卸下职业装束的她,眉眼间多了几分柔软。
“考察组今天下午和企业见过面了。”她一边盛汤一边说,语气平淡得像在聊天气。
陈青接过碗,热气模糊了他的镜片:“怎么样?”
“简单。”马慎儿在他对面坐下,“在市委小会议室,每家二十分钟。秦利民问了三个问题:投资信心有没有受影响、对地方政府服务满不满意、需要省里协调什么。”

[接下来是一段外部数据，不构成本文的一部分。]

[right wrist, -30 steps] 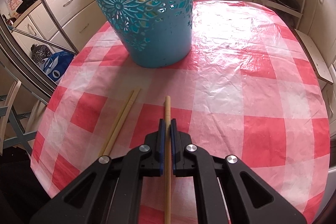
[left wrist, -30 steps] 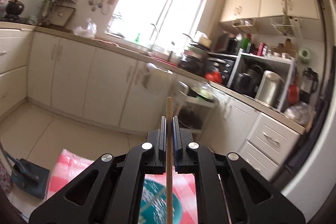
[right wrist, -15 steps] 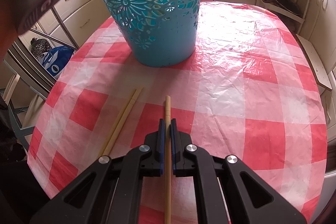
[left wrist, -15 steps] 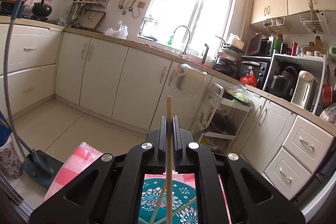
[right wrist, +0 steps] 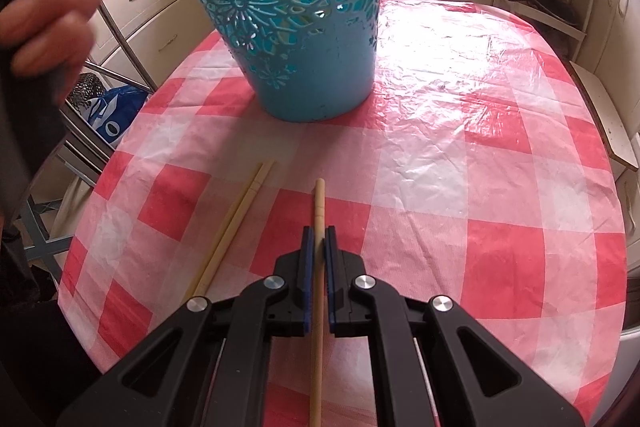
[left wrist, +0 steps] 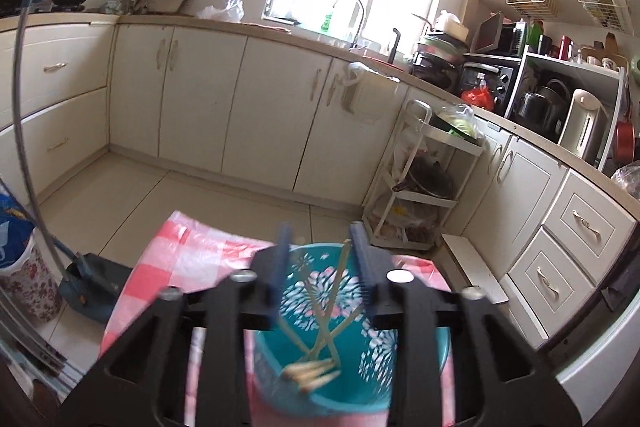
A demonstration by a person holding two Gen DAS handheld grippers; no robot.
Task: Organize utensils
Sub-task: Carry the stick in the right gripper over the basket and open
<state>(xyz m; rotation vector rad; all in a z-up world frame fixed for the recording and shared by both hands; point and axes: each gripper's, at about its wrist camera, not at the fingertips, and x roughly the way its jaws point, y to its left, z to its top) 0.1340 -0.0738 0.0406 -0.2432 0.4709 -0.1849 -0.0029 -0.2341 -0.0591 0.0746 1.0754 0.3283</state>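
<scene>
A teal cut-out utensil basket [right wrist: 288,15] stands on the red-and-white checked table [right wrist: 460,187]. In the left wrist view I look down into the basket [left wrist: 416,379], where several wooden chopsticks [left wrist: 320,359] lie. My left gripper [left wrist: 322,239] is open and empty just above its rim. My right gripper [right wrist: 319,233] is shut on a wooden chopstick [right wrist: 319,203], held low over the table in front of the basket. Two more chopsticks [right wrist: 232,223] lie side by side on the cloth to its left.
Kitchen cabinets [left wrist: 200,99] and a white rack with pots [left wrist: 420,187] stand beyond the table. A dustpan and broom [left wrist: 92,283] rest on the floor to the left. The person's hand [right wrist: 44,7] shows at the upper left of the right wrist view.
My left gripper has opened and the chopstick it held now lies in the basket. The left view has tilted down over the basket. My right gripper holds still with its chopstick.
</scene>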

“三家企业回答都差不多——信心很足、服务很好、暂时不需要。”她顿了顿,“但有意思的是,晚上市委安排的接待宴,三家都婉拒了。京华环境的郑天明说‘要连夜赶回总部汇报’,盛天集团的钱春华说‘集团有视频会议’,我们绿地集团嘛……”
她眨眨眼:“我说未婚夫在家等我喝汤。”
陈青失笑,舀了一勺汤送进嘴里。
温热的汤汁顺着喉咙滑下,驱散了整日的疲惫。
“他们很聪明。”陈青放下勺子,“这个时候,和地方政府保持适当距离,既是避嫌,也是表态——他们看重的不是某个人,是金禾县的发展前景。”

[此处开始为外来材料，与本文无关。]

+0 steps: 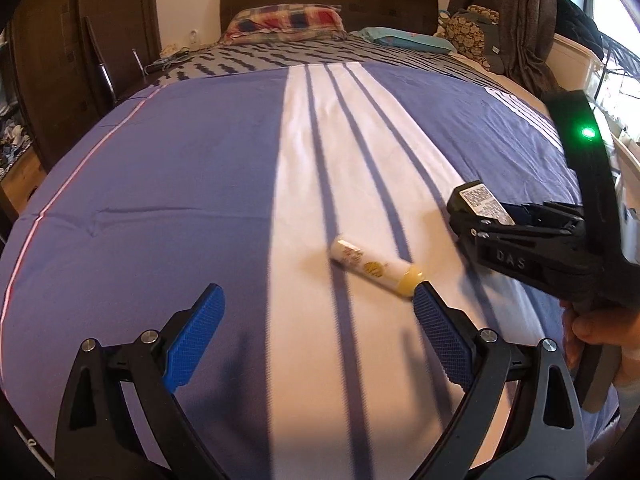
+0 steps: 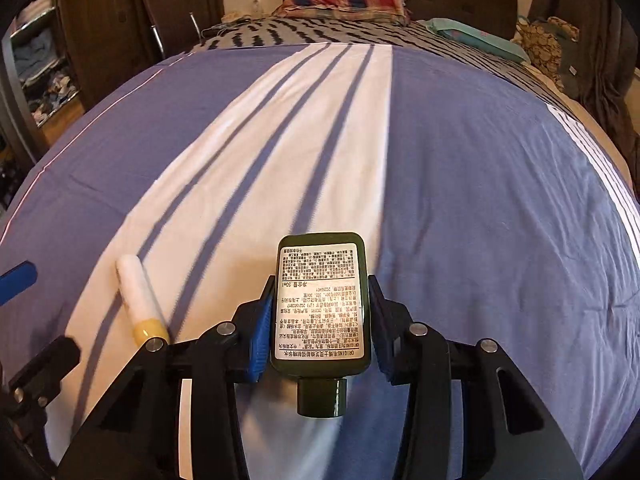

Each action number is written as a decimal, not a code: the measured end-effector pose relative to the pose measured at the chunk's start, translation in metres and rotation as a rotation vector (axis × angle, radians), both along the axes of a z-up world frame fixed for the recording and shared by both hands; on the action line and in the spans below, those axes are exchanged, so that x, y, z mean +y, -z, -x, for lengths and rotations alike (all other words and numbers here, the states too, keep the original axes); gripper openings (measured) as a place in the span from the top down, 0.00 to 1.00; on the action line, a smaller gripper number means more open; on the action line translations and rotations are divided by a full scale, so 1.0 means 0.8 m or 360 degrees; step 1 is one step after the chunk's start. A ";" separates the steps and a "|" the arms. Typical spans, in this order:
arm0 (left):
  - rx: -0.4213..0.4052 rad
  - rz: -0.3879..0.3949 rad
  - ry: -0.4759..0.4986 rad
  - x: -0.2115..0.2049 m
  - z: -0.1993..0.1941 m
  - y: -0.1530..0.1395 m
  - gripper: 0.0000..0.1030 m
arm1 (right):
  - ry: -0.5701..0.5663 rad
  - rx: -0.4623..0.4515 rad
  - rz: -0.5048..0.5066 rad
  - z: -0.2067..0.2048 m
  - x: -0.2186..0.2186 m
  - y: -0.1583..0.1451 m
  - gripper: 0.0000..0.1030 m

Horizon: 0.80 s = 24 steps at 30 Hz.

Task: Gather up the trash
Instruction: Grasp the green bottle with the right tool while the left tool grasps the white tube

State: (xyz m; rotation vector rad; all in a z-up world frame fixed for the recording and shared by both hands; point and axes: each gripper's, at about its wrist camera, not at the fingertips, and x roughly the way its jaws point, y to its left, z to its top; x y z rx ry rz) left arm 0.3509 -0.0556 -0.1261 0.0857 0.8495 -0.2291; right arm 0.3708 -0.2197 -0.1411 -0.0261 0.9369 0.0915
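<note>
A white tube with a yellow cap (image 1: pixel 376 266) lies on the white stripe of the bed cover (image 1: pixel 200 200); it also shows in the right wrist view (image 2: pixel 140 302). My left gripper (image 1: pixel 318 300) is open just short of it, the right pad's tip close to the yellow cap. My right gripper (image 2: pixel 320 312) is shut on a dark green bottle (image 2: pixel 322 300) with a white printed label, cap toward the camera, held above the bed. The bottle in that gripper also shows in the left wrist view (image 1: pixel 480 200), to the right of the tube.
The bed has a blue and white striped cover (image 2: pixel 480 200), a plaid pillow (image 1: pixel 284 20) and a teal pillow (image 1: pixel 404 38) at a dark headboard. A dark wardrobe (image 1: pixel 60 60) stands left. Curtains and clutter (image 1: pixel 520 20) are on the right.
</note>
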 end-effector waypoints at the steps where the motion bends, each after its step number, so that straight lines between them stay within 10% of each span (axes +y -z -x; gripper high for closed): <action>1: 0.0012 0.0007 0.0011 -0.006 -0.004 0.003 0.12 | 0.0020 -0.0003 0.0005 0.004 -0.008 -0.001 0.58; 5: 0.0067 0.0048 0.0048 -0.036 -0.029 0.018 0.16 | 0.0092 -0.0043 0.0022 0.034 -0.040 -0.006 0.58; 13: 0.0138 0.0056 0.0041 -0.058 -0.056 0.038 0.66 | 0.0179 -0.0157 -0.0057 0.092 -0.079 -0.023 0.58; 24: 0.0082 0.0022 0.0113 -0.049 0.026 0.035 0.82 | 0.0196 -0.0218 -0.0129 0.153 -0.070 -0.044 0.58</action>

马慎儿点点头,忽然想起什么:“对了,市委那边有动静了。”
陈青抬眼。
“支冬雷。”马慎儿吐出这个名字,“今天下午会议结束,就看见省纪委的人去了他办公室。我专门留意等了一会儿,支冬雷没多久就被带走了。市委大院的消息是——免职。”
陈青内心暗叹,终究还是没有深究支冬雷。
这个比林浩日、赵亦路还懂得隐忍的人背后,到底还有多深的水,实在是现在的他难以摸清的。

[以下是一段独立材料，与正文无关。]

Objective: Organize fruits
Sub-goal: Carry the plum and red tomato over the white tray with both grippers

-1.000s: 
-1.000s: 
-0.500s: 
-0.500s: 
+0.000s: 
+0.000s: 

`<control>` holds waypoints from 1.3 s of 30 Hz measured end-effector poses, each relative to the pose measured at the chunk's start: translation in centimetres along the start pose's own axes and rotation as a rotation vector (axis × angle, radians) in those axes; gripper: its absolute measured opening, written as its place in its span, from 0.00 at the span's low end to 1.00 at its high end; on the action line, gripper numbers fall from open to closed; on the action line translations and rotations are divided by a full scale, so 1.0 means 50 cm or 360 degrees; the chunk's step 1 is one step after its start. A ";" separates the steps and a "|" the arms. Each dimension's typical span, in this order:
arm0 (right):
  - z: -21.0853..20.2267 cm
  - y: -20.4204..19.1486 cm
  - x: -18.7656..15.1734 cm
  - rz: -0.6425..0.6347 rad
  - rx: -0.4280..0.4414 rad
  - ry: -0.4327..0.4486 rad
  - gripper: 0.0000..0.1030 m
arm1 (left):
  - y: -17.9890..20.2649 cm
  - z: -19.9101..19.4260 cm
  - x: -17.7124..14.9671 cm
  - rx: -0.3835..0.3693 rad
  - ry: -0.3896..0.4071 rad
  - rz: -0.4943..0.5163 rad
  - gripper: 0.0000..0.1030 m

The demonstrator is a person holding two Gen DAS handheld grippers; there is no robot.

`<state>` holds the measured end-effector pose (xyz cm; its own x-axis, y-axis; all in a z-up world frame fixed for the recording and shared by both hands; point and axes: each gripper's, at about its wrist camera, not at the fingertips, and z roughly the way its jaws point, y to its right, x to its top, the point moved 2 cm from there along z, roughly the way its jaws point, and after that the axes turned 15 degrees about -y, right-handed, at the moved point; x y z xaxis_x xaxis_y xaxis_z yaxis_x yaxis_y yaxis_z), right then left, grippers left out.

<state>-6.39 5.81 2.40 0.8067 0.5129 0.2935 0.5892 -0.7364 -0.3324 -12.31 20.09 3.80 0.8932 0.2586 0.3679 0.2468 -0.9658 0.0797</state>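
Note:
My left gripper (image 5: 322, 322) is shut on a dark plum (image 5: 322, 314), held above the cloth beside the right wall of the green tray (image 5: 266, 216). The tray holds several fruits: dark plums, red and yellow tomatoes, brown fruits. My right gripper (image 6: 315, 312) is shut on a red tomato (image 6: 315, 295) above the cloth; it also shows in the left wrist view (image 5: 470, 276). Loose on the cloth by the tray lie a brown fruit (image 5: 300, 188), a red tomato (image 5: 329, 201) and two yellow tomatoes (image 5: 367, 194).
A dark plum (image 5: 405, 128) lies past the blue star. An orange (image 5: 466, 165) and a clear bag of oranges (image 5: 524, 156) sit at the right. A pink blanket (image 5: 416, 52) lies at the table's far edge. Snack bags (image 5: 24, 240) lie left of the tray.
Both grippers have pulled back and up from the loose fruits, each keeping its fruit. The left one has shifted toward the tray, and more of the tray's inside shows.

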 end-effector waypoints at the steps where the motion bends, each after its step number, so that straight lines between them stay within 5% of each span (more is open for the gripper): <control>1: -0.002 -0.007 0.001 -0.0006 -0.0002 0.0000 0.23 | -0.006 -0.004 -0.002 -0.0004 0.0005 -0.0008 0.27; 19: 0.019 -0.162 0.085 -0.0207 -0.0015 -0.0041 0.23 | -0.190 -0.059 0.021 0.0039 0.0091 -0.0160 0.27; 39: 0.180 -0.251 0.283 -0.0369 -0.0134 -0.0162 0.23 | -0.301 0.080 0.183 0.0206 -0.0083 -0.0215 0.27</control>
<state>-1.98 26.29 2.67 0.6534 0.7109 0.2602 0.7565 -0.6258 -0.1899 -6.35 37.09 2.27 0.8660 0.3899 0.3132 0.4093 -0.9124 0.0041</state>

“可惜,”马慎儿微微摇头,“涂丘把所有事都扛了。录音里支冬雷说的那些话,他承认是自己无意诱导,是涂丘断章取义。再加上……省里有人打了招呼。”
“谁?”陈青双手握紧。
马慎儿看着他,意味深长:“你说呢?能同时让省纪委和省政协都‘高抬贵手’的人,江南市还有几个?”
陈青沉默了。
他想起秦利民临别时那句“省里需要能干事的干部,但也需要懂规矩的干部”。
规矩,有时候不是法律法规,是某种心照不宣的平衡。
“也好。”良久,他轻声说,“江南市要是再把一个市委副书记拉下马,恐怕震动太大了。现在这样……挺好!”
晚饭温馨中带着一丝遗憾,但政治的艺术,从来都在分寸之间。